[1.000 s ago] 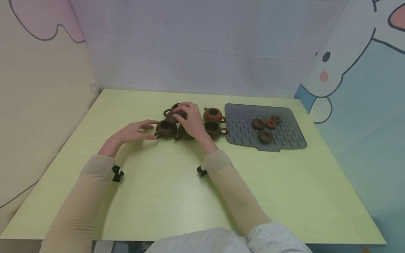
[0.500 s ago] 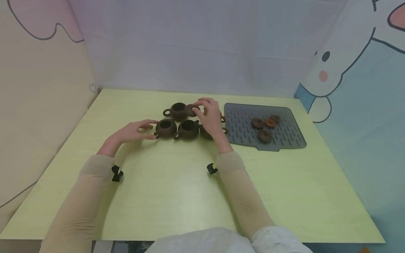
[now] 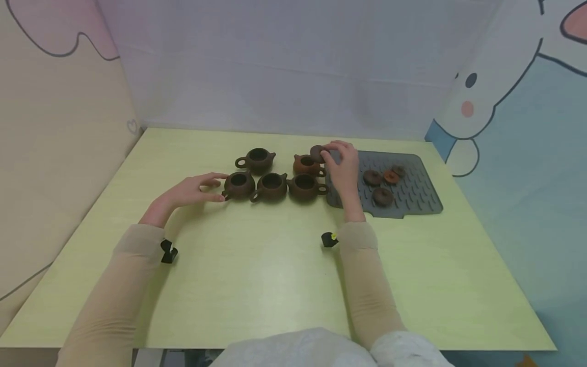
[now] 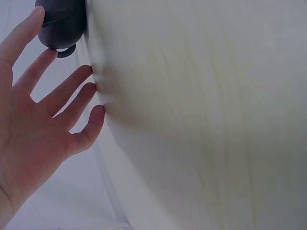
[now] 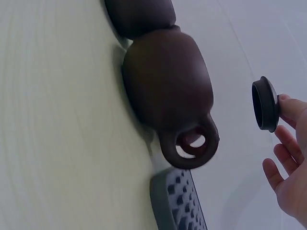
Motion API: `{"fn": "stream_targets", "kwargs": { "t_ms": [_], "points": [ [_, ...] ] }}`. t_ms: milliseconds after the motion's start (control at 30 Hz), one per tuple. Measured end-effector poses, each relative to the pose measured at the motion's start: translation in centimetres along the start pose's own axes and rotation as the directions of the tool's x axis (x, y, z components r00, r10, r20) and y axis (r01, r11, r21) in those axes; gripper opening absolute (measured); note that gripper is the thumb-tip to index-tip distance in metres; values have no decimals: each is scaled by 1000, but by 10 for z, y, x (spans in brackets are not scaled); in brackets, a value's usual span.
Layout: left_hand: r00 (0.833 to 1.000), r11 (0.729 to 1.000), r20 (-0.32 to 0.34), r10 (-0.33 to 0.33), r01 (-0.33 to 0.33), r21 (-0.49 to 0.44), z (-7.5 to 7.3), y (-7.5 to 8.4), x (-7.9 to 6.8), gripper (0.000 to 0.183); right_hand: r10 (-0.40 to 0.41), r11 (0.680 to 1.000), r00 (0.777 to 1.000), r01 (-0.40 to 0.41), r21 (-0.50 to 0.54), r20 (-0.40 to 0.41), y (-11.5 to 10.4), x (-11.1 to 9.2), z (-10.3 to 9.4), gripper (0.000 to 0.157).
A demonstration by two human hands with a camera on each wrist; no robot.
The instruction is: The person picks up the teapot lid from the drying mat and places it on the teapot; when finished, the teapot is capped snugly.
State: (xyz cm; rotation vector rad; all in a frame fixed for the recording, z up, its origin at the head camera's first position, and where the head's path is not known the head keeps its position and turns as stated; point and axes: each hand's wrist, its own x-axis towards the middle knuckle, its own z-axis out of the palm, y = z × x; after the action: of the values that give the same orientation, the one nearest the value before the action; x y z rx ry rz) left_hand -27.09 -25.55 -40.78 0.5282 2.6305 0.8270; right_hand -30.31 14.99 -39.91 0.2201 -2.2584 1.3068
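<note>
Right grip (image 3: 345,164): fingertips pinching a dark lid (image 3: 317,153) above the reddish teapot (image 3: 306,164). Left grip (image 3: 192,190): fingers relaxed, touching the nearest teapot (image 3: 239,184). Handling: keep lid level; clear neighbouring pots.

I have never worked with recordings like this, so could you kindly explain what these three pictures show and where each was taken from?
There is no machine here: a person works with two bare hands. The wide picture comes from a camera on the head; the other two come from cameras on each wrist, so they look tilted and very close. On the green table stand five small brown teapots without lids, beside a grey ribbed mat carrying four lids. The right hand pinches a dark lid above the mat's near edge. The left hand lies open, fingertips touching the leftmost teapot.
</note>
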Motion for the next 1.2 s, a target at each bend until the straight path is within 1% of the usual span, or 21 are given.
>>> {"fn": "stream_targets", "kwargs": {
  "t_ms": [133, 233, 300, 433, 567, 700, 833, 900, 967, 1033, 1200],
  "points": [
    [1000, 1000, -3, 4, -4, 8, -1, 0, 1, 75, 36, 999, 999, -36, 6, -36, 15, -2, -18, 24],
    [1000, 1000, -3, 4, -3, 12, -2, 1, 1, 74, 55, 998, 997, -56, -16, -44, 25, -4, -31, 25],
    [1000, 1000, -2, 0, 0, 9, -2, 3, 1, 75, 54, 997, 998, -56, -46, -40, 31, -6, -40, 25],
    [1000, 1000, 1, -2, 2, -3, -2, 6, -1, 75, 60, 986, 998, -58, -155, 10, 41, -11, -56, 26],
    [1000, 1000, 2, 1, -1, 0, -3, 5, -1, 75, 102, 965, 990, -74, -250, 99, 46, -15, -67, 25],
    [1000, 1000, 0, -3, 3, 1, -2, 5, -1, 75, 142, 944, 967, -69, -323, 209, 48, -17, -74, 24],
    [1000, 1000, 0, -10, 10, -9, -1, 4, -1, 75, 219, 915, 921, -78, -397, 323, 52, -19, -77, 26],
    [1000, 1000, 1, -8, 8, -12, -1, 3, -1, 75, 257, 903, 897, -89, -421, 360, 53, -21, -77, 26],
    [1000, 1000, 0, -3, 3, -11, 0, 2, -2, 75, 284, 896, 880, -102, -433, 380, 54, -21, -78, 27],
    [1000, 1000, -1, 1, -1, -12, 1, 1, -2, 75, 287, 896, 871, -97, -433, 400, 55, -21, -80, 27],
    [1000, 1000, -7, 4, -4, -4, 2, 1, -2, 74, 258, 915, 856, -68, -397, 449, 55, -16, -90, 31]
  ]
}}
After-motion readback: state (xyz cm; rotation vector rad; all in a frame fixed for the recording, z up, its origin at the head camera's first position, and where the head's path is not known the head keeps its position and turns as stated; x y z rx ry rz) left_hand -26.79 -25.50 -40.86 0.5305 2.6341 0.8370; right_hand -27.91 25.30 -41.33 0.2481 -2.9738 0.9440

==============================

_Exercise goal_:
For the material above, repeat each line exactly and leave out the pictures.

_Task result_:
[1.000 s ago] 
[0.500 s ago] 
[now] 
[now] 
[now] 
Motion API: `{"fn": "stream_targets", "kwargs": { "t_ms": [_], "points": [ [_, ...] ] }}`. t_ms: milliseconds after the motion's start (control at 30 Hz), one per tuple. Measured end-effector poses, each relative to the pose measured at the motion's start: translation in centimetres along the start pose's own axes and rotation as the directions of the tool's x axis (x, y, z components r00, r10, r20) and y axis (r01, r11, r21) in those axes; gripper opening absolute (measured); note that gripper is the thumb-tip to index-tip distance in metres; values have no decimals: each is scaled by 1000, but by 10 for z, y, x (spans in brackets are not scaled); in brackets, a value's usual span.
Layout: left_hand: r00 (0.833 to 1.000), r11 (0.729 to 1.000), r20 (-0.32 to 0.34), r10 (-0.33 to 0.33), r01 (-0.33 to 0.33), r21 (-0.49 to 0.44), z (-7.5 to 7.3), y (-7.5 to 8.4), x (-7.9 to 6.8), gripper (0.000 to 0.183); right_hand: r10 (-0.40 to 0.41), r11 (0.680 to 1.000), r00 (0.777 to 1.000), r01 (-0.40 to 0.41), r21 (-0.50 to 0.54), r20 (-0.40 to 0.41), y (-11.5 to 10.4), x (-11.1 to 9.2), z (-10.3 to 9.4), gripper (0.000 to 0.157).
A demonstration by two human hands with a camera on each wrist; no robot.
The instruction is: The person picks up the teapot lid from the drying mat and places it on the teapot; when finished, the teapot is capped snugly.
State: (xyz cm; rotation vector rad; all in a frame fixed for the recording, z up, its origin at the head camera's first position, and where the head's path is not known the head keeps its position and turns as stated; point and axes: each hand's wrist, its own x-axis towards the middle knuckle, its own z-axis out of the palm, y = z × x; after the action: of the values that give the same orientation, the one nearest the value before the action; x y z rx ry rz) left_hand -27.09 -25.55 -40.78 0.5282 2.6305 0.8270; right_hand -30.31 14.99 -39.91 0.2201 -2.2584 1.3068
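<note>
Right grip (image 3: 345,164): fingertips pinching a dark lid (image 3: 317,153) above the reddish teapot (image 3: 306,164). Left grip (image 3: 192,190): fingers relaxed, touching the nearest teapot (image 3: 239,184). Handling: keep lid level; clear neighbouring pots.

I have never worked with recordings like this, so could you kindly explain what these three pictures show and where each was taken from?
There is no machine here: a person works with two bare hands. The wide picture comes from a camera on the head; the other two come from cameras on each wrist, so they look tilted and very close. On the green table stand five small brown teapots without lids, beside a grey ribbed mat carrying four lids. The right hand pinches a dark lid above the mat's near edge. The left hand lies open, fingertips touching the leftmost teapot.
</note>
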Motion for the next 1.2 s, a target at each bend until the straight path is within 1% of the usual span, or 21 are given.
>>> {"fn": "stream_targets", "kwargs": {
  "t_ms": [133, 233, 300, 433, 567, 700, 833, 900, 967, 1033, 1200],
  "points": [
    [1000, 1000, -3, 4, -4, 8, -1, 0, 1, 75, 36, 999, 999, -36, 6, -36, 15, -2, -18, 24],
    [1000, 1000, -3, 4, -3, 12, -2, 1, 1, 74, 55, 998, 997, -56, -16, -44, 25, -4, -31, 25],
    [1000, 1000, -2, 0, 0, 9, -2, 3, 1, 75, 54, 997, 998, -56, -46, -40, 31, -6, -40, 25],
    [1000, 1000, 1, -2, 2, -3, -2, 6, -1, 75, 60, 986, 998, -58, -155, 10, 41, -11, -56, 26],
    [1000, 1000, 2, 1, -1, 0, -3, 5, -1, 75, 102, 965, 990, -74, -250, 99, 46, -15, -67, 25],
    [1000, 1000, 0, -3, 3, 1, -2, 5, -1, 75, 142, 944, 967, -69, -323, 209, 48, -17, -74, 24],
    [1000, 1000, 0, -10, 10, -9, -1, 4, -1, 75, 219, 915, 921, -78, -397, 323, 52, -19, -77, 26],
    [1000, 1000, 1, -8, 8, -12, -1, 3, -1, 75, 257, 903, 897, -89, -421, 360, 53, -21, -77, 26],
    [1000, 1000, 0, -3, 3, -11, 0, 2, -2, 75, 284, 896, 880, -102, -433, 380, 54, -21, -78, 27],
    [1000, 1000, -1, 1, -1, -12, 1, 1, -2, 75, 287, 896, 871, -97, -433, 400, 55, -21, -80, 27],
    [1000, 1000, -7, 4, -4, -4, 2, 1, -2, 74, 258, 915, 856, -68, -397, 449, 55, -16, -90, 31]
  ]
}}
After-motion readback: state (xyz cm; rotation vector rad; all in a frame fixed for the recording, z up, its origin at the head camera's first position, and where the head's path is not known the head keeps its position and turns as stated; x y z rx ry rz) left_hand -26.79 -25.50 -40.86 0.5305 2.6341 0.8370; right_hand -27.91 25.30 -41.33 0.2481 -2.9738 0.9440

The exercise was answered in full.